[solved] SSH broken pipe problems

Ask questions about Arch Linux ARM. Please search before making a new topic.

[solved] SSH broken pipe problems

Postby fhteagle » Thu Nov 09, 2023 4:42 pm

Running arch linux arm aarch64 on a Raspberry Pi 3B. I am getting random but consistent "client_loop: send disconnect: Broken pipe" type errors whenever sending data to this machine from any remote source where packets arrive via the onboard ethernet NIC.

At its worst, just a few keystrokes can trigger this error. But for hours to days after a reboot, the behavior improves enough that it will receive maybe 20-200MB worth of data before issuing the error. I can replicate the error with 100% failure rate using SCP of a large regular file, btrbk (over ssh), and commands like [user@remotemachine] # cat /dev/random | ssh <badmachine> 'tee /dev/null' .

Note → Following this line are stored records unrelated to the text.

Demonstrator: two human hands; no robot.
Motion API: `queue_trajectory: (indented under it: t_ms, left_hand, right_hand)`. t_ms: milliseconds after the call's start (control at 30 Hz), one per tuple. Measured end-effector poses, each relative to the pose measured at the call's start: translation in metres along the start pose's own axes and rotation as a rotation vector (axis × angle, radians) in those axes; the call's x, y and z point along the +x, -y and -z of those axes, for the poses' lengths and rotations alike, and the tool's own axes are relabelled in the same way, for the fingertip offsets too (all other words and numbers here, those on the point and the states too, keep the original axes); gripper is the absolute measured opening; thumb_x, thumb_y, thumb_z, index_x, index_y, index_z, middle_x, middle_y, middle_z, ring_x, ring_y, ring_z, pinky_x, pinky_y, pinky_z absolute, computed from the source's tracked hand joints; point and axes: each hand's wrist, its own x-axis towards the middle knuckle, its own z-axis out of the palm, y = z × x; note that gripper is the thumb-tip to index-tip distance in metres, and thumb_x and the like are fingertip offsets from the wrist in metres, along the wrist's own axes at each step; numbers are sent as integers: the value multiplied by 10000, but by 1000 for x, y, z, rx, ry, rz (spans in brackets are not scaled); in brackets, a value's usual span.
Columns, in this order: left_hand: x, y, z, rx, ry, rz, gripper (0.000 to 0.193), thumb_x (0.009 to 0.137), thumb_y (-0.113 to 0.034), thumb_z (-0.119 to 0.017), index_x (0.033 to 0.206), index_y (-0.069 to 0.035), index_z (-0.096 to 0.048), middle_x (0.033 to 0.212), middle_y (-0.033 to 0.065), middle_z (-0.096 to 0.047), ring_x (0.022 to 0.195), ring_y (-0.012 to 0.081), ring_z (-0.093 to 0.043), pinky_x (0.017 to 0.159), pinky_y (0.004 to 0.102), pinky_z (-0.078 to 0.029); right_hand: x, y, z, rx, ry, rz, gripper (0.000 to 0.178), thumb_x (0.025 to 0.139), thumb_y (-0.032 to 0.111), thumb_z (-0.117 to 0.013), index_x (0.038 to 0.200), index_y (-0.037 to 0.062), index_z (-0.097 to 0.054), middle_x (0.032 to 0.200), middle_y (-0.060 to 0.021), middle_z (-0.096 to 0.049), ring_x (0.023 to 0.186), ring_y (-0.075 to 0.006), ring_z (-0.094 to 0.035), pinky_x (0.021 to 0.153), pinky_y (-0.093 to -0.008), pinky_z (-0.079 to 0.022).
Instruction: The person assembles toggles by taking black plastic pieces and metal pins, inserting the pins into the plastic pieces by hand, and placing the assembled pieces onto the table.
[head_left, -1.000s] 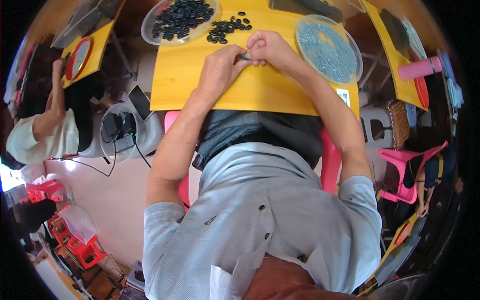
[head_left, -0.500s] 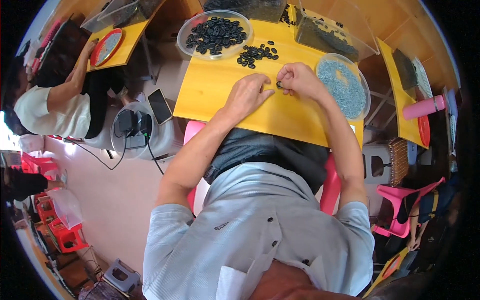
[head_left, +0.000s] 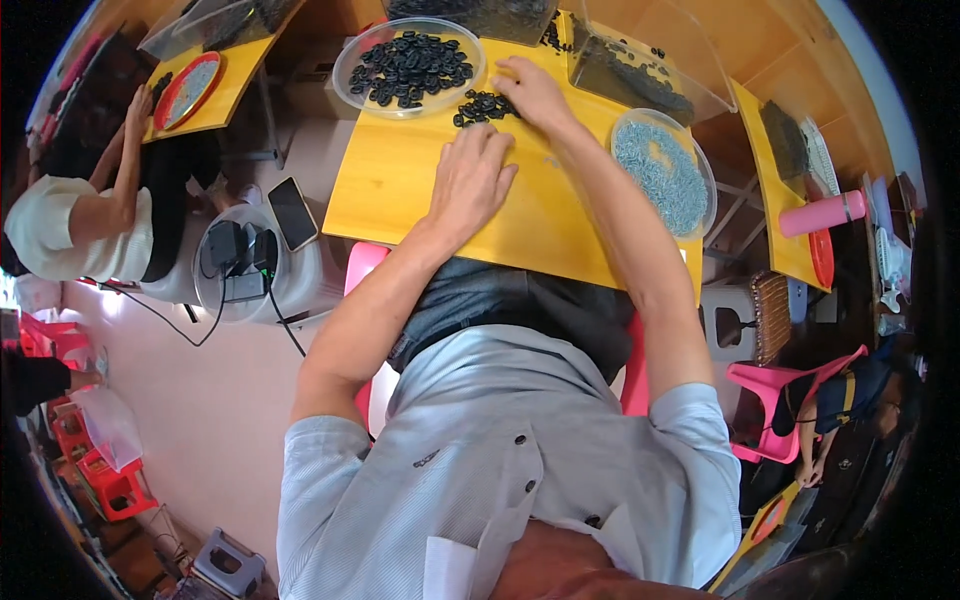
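Observation:
On the yellow table (head_left: 385,185) lies a loose pile of small black oval rings (head_left: 484,107). My left hand (head_left: 468,178) rests palm down just on the near side of the pile, its fingers stretched out and the thumb apart. At the pile's right edge is my right hand (head_left: 537,95), fingers apart and pointing left; no held piece shows in it. Beyond the pile, to the left, a clear round tub (head_left: 345,88) holds many more black rings. Right of my right forearm, another clear round tub (head_left: 708,200) contains small silvery metal pieces.
Clear bins, one of them a tilted box (head_left: 640,80) with dark pieces, line the table's far side. A phone (head_left: 292,214) and black chargers (head_left: 240,250) lie on a stool at left. Another person (head_left: 90,220) works at a table there. A pink bottle (head_left: 822,214) lies at right.
My right hand has let its pinch go and moved away and left to the ring pile. The left hand has shifted slightly toward the pile. The whole view has shifted a little.

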Motion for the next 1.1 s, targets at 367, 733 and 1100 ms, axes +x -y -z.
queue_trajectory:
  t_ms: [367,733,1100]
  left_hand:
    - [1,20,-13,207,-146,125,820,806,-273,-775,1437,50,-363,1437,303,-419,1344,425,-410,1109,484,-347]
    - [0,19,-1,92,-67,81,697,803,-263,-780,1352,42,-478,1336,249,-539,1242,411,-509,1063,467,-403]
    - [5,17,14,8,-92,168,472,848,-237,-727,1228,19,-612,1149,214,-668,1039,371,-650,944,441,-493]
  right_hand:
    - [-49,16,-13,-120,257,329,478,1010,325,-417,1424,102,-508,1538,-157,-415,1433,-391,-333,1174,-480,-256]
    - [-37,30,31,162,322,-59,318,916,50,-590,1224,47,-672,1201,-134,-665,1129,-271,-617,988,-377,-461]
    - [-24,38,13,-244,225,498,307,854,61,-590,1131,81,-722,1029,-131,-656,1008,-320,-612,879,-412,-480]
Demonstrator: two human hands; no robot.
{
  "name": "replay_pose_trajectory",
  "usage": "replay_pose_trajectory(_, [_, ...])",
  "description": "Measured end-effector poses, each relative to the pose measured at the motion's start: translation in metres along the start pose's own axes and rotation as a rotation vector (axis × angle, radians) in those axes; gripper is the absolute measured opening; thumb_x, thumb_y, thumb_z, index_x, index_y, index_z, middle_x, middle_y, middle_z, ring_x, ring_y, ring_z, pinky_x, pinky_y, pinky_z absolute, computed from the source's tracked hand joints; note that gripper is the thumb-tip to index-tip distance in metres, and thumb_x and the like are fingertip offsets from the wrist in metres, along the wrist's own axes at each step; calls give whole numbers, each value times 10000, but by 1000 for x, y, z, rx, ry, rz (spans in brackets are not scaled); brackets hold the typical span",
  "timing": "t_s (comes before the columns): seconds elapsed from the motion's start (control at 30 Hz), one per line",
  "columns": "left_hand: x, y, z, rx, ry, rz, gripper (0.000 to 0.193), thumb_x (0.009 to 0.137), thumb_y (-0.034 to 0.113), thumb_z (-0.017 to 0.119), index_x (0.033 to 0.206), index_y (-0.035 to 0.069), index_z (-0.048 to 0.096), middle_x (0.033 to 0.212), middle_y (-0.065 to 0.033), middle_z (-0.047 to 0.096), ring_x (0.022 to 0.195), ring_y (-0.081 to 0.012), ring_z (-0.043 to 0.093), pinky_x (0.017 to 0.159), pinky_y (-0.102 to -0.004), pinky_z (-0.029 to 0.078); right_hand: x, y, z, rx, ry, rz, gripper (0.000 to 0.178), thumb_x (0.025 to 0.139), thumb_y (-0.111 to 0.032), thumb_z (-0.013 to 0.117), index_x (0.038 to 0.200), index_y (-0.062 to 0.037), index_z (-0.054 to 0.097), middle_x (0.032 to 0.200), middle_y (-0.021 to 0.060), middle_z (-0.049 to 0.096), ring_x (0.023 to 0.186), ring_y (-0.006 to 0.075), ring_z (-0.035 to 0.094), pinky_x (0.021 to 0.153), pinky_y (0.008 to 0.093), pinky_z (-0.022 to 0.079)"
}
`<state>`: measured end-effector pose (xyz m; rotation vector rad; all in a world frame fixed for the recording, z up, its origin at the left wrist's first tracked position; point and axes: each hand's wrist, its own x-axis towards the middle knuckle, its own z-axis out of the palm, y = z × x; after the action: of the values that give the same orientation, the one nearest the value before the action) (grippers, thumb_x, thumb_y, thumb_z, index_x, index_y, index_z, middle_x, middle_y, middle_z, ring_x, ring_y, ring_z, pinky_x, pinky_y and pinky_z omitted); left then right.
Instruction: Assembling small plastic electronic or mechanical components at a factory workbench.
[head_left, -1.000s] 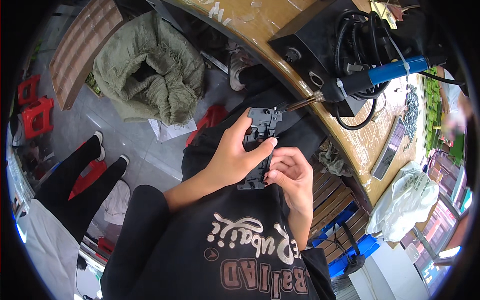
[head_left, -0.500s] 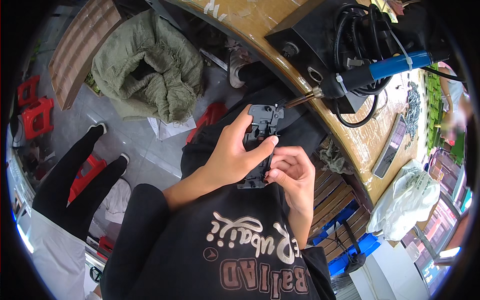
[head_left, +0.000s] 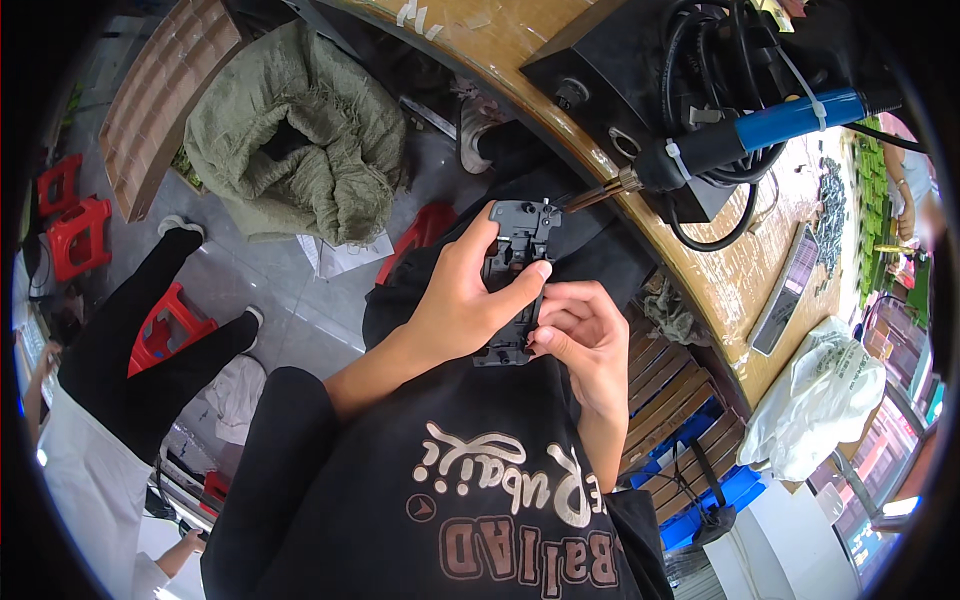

However, the badmachine can send large amounts of data over SSH/SCP reliably, and I have 100% success sending a 1GB test text file of randomness to multiple other machines. It also seems to receive correctly over the USB Wifi NIC, which means the root of the problem is likely to be in the internal ethernet NIC, its drivers, etc.

The exact error message varies significantly depending on what command and verbosity level I use. Examples:

" ssh_dispatch_run_fatal: Connection to <othermachine> port 22: message authentication code incorrect"
" ERROR: ... SSH command failed (exitcode=255) ... ERROR: ... client_loop: send disconnect: Broken pipe"
" scp: debug3: In write loop, ack for 620 261120 bytes at 160588800
debug2: channel 0: rcvd adjust 163840
debug2: channel 0: rcvd adjust 65536
debug2: channel 0: rcvd adjust 65536
debug2: channel 0: rcvd adjust 32768
debug2: channel 0: rcvd adjust 65536
scp: debug3: Sent message SSH2_FXP_WRITE I:685 O:177561600 S:261120
scp: debug3: SSH2_FXP_STATUS 0
scp: debug3: In write loop, ack for 621 261120 bytes at 160849920
debug3: send packet: type 1
client_loop: send disconnect: Broken pipe
lost connection "

I ran scp -o MACs=<someMACoption> <remotefile> <localfile> with every MAC option that was on the list of available options, but all MAC options errored out. It is the same list on all of the local and remote machines I have compared.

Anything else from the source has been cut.